**Directions**
With both ends included, transcribe exactly the records below from their first line to the line that contains "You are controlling".

(Records from a collection)

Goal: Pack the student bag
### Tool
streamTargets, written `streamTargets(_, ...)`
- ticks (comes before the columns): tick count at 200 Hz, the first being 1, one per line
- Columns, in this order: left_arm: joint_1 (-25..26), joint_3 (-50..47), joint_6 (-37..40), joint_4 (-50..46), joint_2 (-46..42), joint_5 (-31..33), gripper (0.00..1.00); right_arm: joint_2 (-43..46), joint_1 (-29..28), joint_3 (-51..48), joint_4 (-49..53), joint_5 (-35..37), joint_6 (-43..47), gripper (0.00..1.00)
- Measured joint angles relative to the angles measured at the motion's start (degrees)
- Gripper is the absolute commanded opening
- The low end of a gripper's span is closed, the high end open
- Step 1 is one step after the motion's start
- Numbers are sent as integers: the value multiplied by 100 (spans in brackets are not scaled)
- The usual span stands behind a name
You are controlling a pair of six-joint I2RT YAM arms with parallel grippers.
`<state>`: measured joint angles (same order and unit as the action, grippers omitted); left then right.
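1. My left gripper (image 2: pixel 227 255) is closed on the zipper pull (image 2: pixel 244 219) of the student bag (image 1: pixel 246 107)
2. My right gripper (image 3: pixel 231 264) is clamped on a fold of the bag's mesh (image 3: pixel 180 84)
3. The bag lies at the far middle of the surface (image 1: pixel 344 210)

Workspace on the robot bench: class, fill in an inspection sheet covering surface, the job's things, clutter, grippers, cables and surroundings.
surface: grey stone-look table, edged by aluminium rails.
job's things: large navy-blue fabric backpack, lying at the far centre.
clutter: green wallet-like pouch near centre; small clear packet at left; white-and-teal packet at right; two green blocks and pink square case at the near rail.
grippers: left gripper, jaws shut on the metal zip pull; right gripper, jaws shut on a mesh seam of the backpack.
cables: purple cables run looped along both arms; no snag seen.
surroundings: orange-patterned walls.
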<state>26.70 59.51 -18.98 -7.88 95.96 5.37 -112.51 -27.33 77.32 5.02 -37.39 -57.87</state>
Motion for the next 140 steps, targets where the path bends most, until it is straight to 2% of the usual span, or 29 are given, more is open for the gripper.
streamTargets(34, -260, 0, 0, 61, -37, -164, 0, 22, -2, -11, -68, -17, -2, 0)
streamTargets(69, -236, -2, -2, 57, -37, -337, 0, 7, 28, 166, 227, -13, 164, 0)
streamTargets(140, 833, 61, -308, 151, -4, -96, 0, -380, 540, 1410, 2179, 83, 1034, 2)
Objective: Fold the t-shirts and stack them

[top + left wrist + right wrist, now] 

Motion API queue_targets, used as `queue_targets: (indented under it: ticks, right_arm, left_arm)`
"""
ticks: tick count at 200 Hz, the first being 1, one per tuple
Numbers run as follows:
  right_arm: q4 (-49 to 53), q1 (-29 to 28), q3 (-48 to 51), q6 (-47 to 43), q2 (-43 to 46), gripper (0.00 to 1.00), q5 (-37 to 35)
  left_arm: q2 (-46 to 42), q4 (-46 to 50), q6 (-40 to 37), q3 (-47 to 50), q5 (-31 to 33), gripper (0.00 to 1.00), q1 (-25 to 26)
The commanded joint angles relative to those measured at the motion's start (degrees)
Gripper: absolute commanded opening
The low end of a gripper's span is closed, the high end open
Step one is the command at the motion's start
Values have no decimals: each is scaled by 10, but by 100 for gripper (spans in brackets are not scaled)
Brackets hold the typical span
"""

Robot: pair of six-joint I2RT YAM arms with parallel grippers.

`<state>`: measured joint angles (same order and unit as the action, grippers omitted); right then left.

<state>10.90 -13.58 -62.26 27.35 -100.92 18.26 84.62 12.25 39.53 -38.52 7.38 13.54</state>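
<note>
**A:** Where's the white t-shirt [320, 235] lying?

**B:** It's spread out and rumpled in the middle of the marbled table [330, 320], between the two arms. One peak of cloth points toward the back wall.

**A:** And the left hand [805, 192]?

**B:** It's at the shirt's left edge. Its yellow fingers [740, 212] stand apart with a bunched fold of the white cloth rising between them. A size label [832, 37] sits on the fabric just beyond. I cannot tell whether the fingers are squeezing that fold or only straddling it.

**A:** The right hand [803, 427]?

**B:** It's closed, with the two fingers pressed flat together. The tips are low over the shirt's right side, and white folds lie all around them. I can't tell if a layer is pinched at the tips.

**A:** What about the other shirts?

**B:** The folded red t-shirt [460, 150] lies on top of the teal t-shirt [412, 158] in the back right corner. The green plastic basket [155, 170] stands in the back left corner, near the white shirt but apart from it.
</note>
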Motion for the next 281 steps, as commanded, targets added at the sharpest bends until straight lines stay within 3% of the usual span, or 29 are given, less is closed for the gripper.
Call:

**Answer space**
Goal: Pack the student bag
### Tool
streamTargets, written `streamTargets(_, ...)`
- ticks (comes before the columns): tick count at 200 Hz, the first being 1, one per line
- Columns, in this order: left_arm: joint_1 (-25..26), joint_3 (-50..47), joint_6 (-37..40), joint_4 (-50..46), joint_2 (-46..42), joint_5 (-31..33), gripper (0.00..1.00); right_arm: joint_2 (-43..46), joint_1 (-29..28), joint_3 (-51..48), joint_4 (-49..53), joint_5 (-35..37), joint_6 (-43..47), gripper (0.00..1.00)
- Measured joint angles relative to the angles measured at the motion's start (degrees)
- Gripper is the absolute commanded opening
- The low end of a gripper's span is closed, the high end open
- Step 1 is one step after the motion's start
- Numbers are sent as integers: the value multiplied by 100 (spans in brackets are not scaled)
- The usual span stands behind a name
You are controlling a pair of six-joint I2RT YAM arms with parallel grippers.

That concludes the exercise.